Good morning! Today I’m heading back out on the interview trail after quite a long break. Chatting to me today is Rachel Fearnley, author of Our Family and IT, a very moving novel which explores the impact illness has on a family.
Rachel, thanks very much for joining me. I very much enjoyed reading your novel. My first question concerns the way you’ve structured the story – why did you decide to allocate the chapters to different family members?

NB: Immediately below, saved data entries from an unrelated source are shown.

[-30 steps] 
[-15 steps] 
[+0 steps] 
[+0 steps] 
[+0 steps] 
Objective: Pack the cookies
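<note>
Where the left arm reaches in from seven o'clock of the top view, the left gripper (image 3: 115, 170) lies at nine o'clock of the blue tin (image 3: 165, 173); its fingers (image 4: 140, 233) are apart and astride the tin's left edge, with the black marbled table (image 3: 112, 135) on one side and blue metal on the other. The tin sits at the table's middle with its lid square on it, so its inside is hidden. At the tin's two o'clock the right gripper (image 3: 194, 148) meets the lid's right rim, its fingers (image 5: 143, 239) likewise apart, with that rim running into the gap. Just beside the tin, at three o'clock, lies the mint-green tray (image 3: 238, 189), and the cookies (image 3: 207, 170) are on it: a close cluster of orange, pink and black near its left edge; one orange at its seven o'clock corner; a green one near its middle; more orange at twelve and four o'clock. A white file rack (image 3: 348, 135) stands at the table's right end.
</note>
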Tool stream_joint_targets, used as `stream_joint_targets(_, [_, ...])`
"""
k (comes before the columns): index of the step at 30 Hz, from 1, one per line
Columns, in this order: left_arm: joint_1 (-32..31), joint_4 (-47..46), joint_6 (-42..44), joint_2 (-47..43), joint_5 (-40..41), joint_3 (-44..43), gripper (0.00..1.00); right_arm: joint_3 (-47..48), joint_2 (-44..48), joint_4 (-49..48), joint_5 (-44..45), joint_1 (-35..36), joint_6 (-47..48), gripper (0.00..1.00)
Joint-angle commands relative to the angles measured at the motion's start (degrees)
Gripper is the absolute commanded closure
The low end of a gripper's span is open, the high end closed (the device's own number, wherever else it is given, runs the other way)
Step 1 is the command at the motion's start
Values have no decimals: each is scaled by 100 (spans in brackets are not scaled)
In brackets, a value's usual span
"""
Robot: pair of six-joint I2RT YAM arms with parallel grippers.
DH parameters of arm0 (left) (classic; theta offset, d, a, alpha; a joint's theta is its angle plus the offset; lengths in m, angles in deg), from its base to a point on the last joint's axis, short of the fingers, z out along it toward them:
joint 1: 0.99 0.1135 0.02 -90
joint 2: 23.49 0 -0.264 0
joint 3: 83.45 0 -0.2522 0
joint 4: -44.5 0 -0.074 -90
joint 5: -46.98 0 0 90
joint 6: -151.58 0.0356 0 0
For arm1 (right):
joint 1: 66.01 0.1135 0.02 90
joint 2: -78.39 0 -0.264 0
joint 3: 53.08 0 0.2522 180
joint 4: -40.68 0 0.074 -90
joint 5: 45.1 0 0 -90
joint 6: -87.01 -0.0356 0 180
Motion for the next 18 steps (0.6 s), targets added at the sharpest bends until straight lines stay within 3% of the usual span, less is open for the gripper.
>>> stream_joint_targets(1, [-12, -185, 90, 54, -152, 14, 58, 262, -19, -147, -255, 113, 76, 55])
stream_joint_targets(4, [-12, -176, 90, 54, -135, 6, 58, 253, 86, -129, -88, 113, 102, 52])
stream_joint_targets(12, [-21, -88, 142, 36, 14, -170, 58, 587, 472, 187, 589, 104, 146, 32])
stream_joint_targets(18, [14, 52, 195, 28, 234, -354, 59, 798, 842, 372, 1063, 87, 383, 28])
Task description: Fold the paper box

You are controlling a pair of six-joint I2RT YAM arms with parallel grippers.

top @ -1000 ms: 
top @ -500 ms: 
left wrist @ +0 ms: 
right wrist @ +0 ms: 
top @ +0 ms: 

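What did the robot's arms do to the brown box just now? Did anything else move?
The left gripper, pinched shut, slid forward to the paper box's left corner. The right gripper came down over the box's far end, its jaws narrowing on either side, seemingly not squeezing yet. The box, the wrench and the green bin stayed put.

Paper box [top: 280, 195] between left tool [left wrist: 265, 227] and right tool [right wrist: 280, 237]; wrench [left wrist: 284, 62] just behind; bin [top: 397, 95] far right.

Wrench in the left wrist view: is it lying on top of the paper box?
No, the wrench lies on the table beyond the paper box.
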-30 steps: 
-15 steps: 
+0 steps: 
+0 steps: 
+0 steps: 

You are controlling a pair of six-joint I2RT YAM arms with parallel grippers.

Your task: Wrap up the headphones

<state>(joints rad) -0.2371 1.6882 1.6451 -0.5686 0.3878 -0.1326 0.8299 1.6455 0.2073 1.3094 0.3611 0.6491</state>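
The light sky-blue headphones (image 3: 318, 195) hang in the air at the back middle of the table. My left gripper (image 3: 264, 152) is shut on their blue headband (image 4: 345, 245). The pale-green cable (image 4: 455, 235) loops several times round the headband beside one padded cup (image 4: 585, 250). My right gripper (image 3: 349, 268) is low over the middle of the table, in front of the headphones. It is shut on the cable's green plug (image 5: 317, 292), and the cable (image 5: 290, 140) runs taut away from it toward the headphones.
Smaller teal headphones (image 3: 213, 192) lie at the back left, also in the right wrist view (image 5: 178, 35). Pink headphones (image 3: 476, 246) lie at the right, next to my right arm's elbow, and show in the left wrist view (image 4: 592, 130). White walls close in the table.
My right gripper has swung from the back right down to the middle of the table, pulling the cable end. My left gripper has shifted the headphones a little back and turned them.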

I wanted to give each family member a voice and to tell the story from their perspective. The decision was based on experience from my practice and research. The foundation of my PhD was that children should be the primary participants so that their narratives informed the research. Children are rarely involved in research and equally their voices are not always given primacy in our society, especially on important issues that are affecting them. I therefore wanted to engage the reader in a ‘conversation’ with each family member to hear from them what it was like living with a parent who was ill. I felt it was really important that all three children were given space to tell their stories and within this to illustrate how the illness was affecting them and how it could potentially affect children generally. I was mindful that I needed to balance the narratives to ensure that they were formed into a credible, engaging story while at the same time offering an insight into family life when a parent has a life-limiting illness.
Which character’s voice did you find it easiest to write? Which was the hardest?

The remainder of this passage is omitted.